As to the governmental interest, the court concluded that it was “overwhelming,” because “parolees . . . are more likely to commit future criminal offenses.” Id. at 853 (“The empirical evidence presented in this case clearly demonstrates the significance of these interests to the State of California.”).
Weighing the overwhelming government interest against the virtual absence of a privacy interest, the Court unsurprisingly concluded that the parolee search was reasonable.
The second case cited by the Court is Vernonia School District 47J v. Acton, 515 U.S. 646 (1995), a case involving warrantless drug testing of high school student-athletes. In Acton, the Court evaluated the reasonableness of the search by considering three factors: the nature of the privacy interest, the intrusiveness of the search, and the nature and immediacy of the governmental concern. The Court deemed the privacy interest to be significantly diminished for a school student—particularly a student-athlete accustomed to locker room culture. The search method—urinalysis—was found to be generally non-intrusive, in that collection was conducted in a reasonable manner and samples were examined only for drugs (and not, for example, for pregnancy or other medical issues). And the governmental interest was deemed “important” in light of the health risks to children who use drugs, and the particular school district’s demonstrated drug problem. Weighing these factors, the Court upheld the search regime.
It seems that a trial court ruling on the reasonableness of SBM will need to walk through an analysis similar to those in Samson and Acton. Of course, SBM is not perfectly analogous to either context, but you can imagine how the arguments will go. Do SBM enrollees, like parolees, have a diminished expectation of privacy? They know they are wearing the thing, of course. Is the GPS device, like urinalysis, collecting only the information needed for the regime, or does it collect too much? Is the government interest underlying SBM legitimate? Nobody would contest that protecting citizens from sex crimes is important, but are there data that actually show, for example, higher recidivism rates among sex offenders? And so on.

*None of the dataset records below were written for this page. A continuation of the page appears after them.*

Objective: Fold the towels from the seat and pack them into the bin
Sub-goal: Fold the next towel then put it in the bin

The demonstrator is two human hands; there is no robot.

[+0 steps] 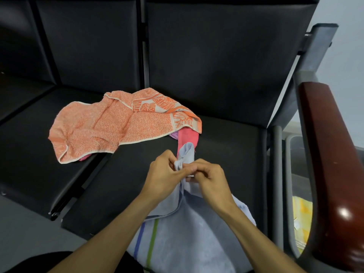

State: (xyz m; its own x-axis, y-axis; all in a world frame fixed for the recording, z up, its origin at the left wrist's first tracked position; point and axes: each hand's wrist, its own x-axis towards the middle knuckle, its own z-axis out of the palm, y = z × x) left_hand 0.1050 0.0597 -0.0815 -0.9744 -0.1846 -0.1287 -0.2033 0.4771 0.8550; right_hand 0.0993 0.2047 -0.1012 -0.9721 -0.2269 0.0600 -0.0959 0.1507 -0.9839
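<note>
A pale blue towel (189, 229) with a blue and a green stripe hangs from my two hands over the front of the black seat (226, 146). My left hand (165, 174) and my right hand (210, 178) pinch its bunched top edge close together. Farther back on the seat lies a crumpled orange patterned towel (110, 125). A pink towel (187, 136) and a bit of purple cloth peek out from under the orange one. The bin (295, 194) stands right of the seat, mostly hidden by the armrest, with yellow cloth (302, 213) inside.
A glossy brown wooden armrest (332, 174) on a grey metal frame rises between the seat and the bin. A second black seat (39, 146) adjoins on the left. Black backrests stand behind both seats.
</note>
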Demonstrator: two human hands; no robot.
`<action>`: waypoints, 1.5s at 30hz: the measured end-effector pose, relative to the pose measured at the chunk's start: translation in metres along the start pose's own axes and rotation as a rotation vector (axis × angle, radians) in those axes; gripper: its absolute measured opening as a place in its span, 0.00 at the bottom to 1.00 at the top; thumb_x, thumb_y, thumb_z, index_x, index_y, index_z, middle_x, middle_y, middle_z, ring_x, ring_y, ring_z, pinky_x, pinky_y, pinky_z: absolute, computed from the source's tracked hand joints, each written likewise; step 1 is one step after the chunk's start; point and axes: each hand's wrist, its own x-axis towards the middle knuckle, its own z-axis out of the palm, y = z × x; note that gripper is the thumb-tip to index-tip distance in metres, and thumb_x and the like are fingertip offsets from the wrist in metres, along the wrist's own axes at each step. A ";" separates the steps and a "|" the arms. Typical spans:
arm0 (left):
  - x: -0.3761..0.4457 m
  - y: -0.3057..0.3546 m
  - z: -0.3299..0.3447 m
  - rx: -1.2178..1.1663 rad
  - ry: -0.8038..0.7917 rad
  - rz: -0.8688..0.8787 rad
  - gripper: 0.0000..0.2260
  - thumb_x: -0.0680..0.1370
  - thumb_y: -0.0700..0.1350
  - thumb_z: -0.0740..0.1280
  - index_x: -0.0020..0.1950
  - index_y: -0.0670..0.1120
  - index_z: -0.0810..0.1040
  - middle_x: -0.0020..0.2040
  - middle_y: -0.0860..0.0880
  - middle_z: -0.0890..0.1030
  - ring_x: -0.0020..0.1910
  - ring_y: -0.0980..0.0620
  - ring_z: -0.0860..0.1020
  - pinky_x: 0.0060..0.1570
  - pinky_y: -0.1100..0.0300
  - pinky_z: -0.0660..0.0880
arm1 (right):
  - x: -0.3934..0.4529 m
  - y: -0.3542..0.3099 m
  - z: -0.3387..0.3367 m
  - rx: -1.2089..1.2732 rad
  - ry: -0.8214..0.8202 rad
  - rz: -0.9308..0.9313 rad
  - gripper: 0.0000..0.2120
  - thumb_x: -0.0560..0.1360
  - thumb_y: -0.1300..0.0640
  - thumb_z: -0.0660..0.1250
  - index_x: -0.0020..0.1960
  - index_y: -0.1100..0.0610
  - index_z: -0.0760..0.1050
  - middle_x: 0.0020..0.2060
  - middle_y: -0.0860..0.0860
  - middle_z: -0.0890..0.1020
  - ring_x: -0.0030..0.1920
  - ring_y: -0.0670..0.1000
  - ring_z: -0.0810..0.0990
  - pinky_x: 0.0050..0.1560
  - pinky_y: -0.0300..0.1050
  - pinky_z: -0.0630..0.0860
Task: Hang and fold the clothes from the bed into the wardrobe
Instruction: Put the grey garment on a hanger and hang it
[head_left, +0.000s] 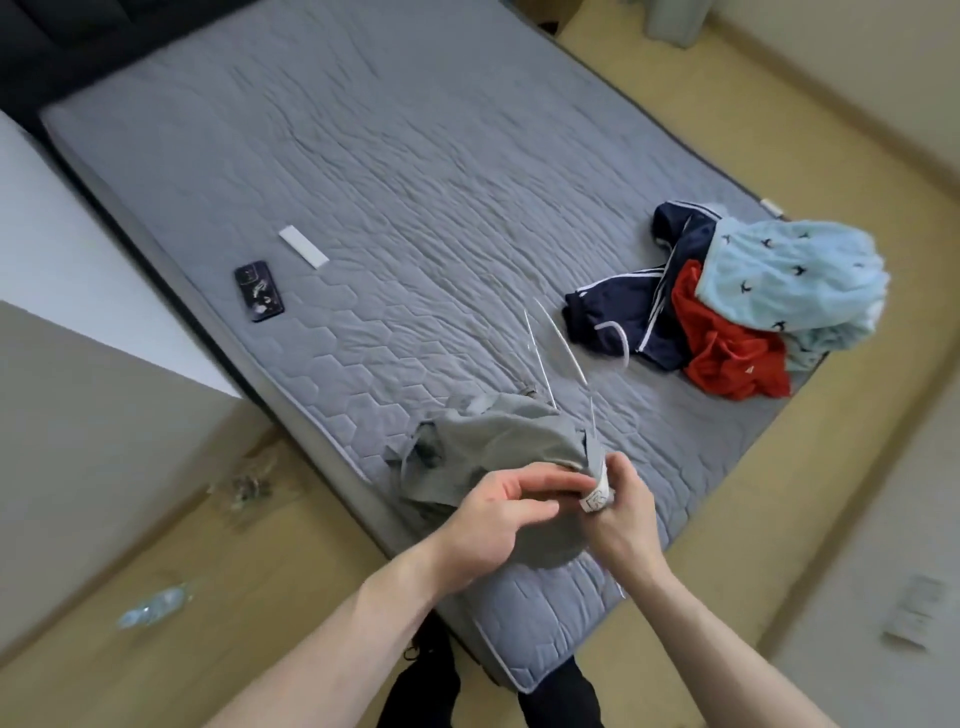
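A grey garment (488, 452) lies bunched at the near edge of the grey quilted mattress (395, 171). My left hand (498, 514) rests on it with fingers pinching the cloth near its neck. My right hand (623, 504) grips the garment's collar end, where a white label (597, 496) sticks out. A thin white hanger (556, 343) lies on the mattress just beyond the garment, partly under it. Further right sits a pile: navy track trousers with white stripes (634, 306), a red garment (727, 353) and a light blue patterned one (789, 280).
A dark phone (258, 291) and a white remote (304, 247) lie on the mattress at the left. A white cabinet side (62, 249) stands left of the bed. A plastic bottle (150, 610) and small clutter lie on the wooden floor.
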 end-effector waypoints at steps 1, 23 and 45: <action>-0.009 0.010 0.000 0.051 0.023 0.021 0.19 0.77 0.28 0.61 0.62 0.40 0.84 0.61 0.50 0.84 0.64 0.52 0.80 0.63 0.64 0.74 | -0.007 -0.014 -0.007 0.066 0.017 -0.016 0.09 0.71 0.61 0.71 0.45 0.48 0.76 0.40 0.45 0.84 0.40 0.42 0.80 0.39 0.39 0.75; -0.119 0.068 0.036 0.614 0.512 0.308 0.10 0.83 0.51 0.64 0.49 0.48 0.81 0.43 0.45 0.84 0.41 0.55 0.79 0.48 0.46 0.77 | -0.095 -0.105 -0.143 0.251 -0.013 0.160 0.19 0.77 0.69 0.54 0.50 0.57 0.83 0.26 0.51 0.72 0.23 0.46 0.66 0.27 0.35 0.61; -0.232 0.196 0.201 1.001 0.805 0.634 0.15 0.85 0.50 0.63 0.40 0.49 0.77 0.30 0.53 0.74 0.29 0.57 0.71 0.33 0.64 0.69 | -0.152 -0.159 -0.153 -0.036 -0.534 -0.555 0.30 0.61 0.36 0.81 0.59 0.43 0.77 0.56 0.33 0.79 0.48 0.36 0.81 0.48 0.31 0.75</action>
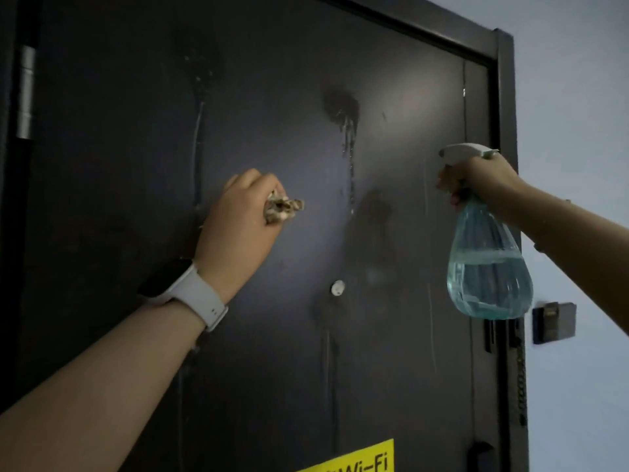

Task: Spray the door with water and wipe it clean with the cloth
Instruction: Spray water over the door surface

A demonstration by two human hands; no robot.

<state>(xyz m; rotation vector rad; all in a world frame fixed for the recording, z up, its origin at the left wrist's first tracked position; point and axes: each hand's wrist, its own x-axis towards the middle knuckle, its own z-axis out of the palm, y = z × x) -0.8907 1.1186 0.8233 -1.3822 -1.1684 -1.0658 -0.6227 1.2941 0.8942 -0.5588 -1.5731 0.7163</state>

After Blue and Morris, the burden is on the State to marshal the data that will inform each factor in the analysis. And the analysis will not necessarily be the same for every defendant. What might be a reasonable search for a recidivist offender with multiple crimes against strangers in public places may not be reasonable for the offender convicted of incest in the home.
At least one federal court of appeals has conducted an analysis along these lines after Grady. In Belleau v. Wall, 811 F.3d 929 (7th Cir. 2016), the plaintiff-sex offender, a 73-year-old man no longer under formal community supervision, argued that Wisconsin’s monitoring regime violated his Fourth Amendment rights. The Seventh Circuit disagreed and concluded that the search was reasonable and permissible. Judge Posner’s majority opinion hits all the key points described above: the invasiveness of the search; studies on sex offender recidivism; and the reasonableness of the sex offender’s expectation of privacy. It is worth a look to anyone working through Grady issues here in North Carolina.